## Activity
The data is to be reproduced in full and without error.

## Given data

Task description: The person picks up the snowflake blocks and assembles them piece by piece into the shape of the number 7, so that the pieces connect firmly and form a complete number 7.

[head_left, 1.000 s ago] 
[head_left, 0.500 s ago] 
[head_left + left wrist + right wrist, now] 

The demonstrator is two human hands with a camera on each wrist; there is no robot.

## Solution
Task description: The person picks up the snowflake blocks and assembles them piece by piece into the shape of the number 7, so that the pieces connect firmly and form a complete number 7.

[head_left, 1.000 s ago] 
[head_left, 0.500 s ago] 
[head_left + left wrist + right wrist, now] 

The demonstrator is two human hands with a camera on each wrist; there is no robot.

No additional answer is needed.